PersonSyn: Synthetic Data for Controllable ReID
- PersonSyn is a large-scale dataset engineered for multi-reference, controllable, identity-preserving person generation across RGB and IR modalities.
- It aggregates data from multiple established ReID benchmarks with over 3,740 unique identities, offering dense annotations for precise pose, viewpoint, and attribute control.
- The automated curation pipeline and standardized benchmark protocols enable robust evaluation and effective augmentation of real-world ReID datasets.

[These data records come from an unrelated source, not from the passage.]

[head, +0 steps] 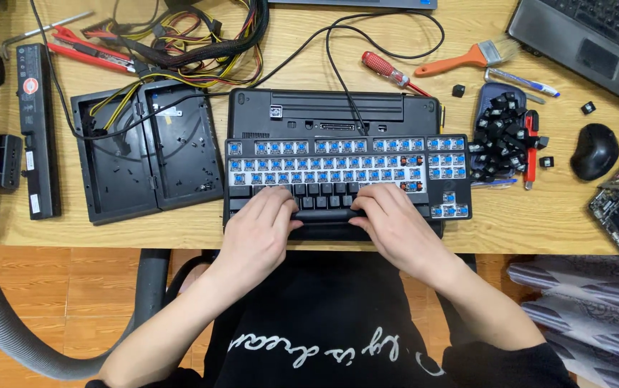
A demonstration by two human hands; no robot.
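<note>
Both hands, left (258,228) & right (390,221), are laid flat, fingers spread, on 1 keyboard (347,176) at desk front; loose-keycap pile (502,135), 1 mouse (594,151), 1 brush (471,56) are seen to the right.

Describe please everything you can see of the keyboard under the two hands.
The keyboard is black and rectangular and lies flat on a black laptop base at the edge of the wooden desk. Most keycaps are off, which shows blue switches on a white plate. Black caps remain only in the lower rows. The left hand and the right hand press on the long bottom key. A black cable crosses above it.
</note>
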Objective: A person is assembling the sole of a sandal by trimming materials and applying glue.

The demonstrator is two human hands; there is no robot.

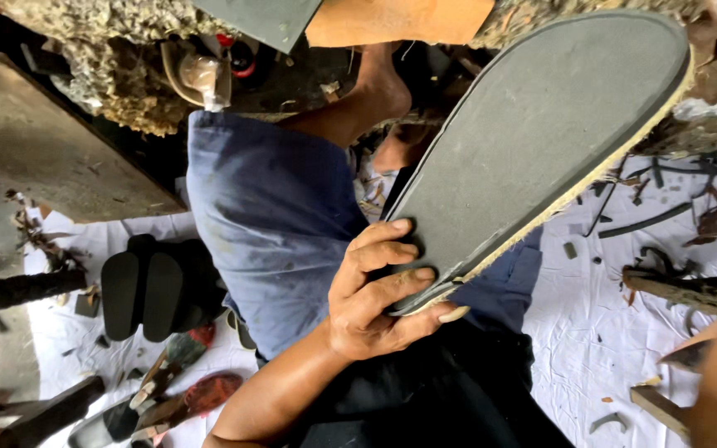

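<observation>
Fingers (383, 249) of left hand (371, 307) grip grey shoe sole (533, 133) heel.

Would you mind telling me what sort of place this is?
Probably a small footwear workshop: a hand holds a grey shoe sole, black soles are stacked nearby, and rubber offcuts litter the white floor sheet.

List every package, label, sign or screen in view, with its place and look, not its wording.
None shows here: no package, label, sign or screen.
The left hand grips only an unmarked grey shoe sole with a pale edge.
Black soles lie bare on the white sheet, among offcuts.
</observation>
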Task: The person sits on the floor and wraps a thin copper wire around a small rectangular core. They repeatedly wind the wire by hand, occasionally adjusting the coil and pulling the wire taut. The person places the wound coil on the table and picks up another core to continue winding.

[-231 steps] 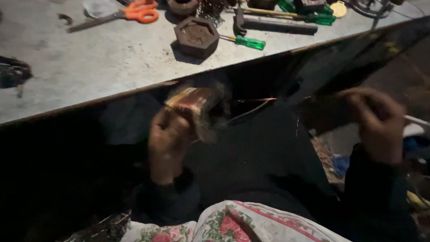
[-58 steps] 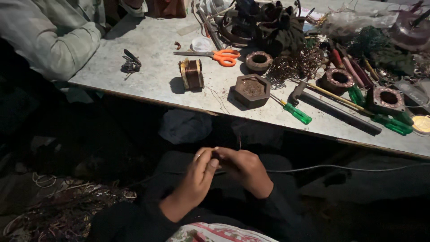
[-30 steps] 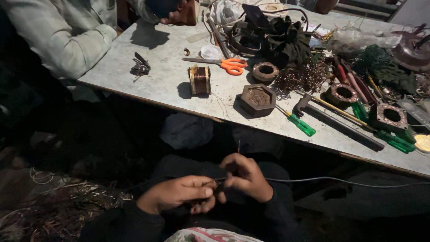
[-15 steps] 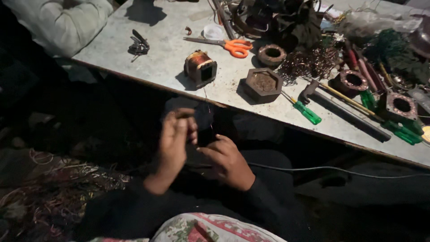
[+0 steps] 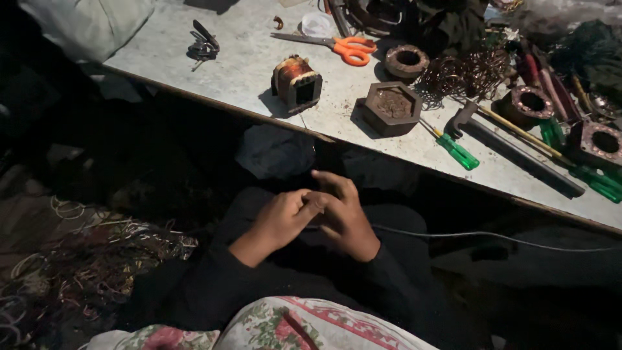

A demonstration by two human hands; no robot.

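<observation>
Meeting over the lap, the left hand [image 5: 280, 217] and the right hand [image 5: 342, 210] are seen below the edge of the grey workbench [image 5: 214, 71], with fingertips touching one another. Both hands are curled, the fingers drawn in towards a common point. A thin pale wire [image 5: 492, 238] is observed running from under the right hand out to the right, well below the bench edge. Whether the wire is actually pinched by either hand cannot be told, as the contact point is hidden by the fingers and the light is poor. Dark sleeves are worn on both arms, and a floral cloth [image 5: 291, 327] is noted at the bottom of the view.

On the bench, a copper-wound coil on a square core [image 5: 297, 82] is recorded just beyond the hands, near the bench edge. A brown hexagonal block [image 5: 391, 107] stands to its right, with a green-handled screwdriver [image 5: 453, 148] just beside it. Orange-handled scissors [image 5: 337, 46] lie further back, and a ring-shaped winding [image 5: 406, 61] sits near them. A tangle of loose copper wire [image 5: 463, 71] is noted to the right of the ring. A heap of scrap wire [image 5: 84, 259] is seen on the floor at the left.
</observation>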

PersonSyn is a large-scale dataset specifically constructed for multi-reference, controllable, identity-preserving person generation, targeting research in person re-identification (ReID) for both visible and infrared (RGB/IR) modalities. Developed within the OmniPerson framework, PersonSyn addresses key limitations in traditional ReID dataset augmentation: insufficient identity consistency and limited controllability. By transforming public, ID-labelled ReID benchmarks into a unified, richly annotated resource, PersonSyn introduces automated, dense supervision for each pedestrian, supporting fine-grained control over pedestrian attributes, pose, viewpoint, and modality (Ma et al., 2 Dec 2025).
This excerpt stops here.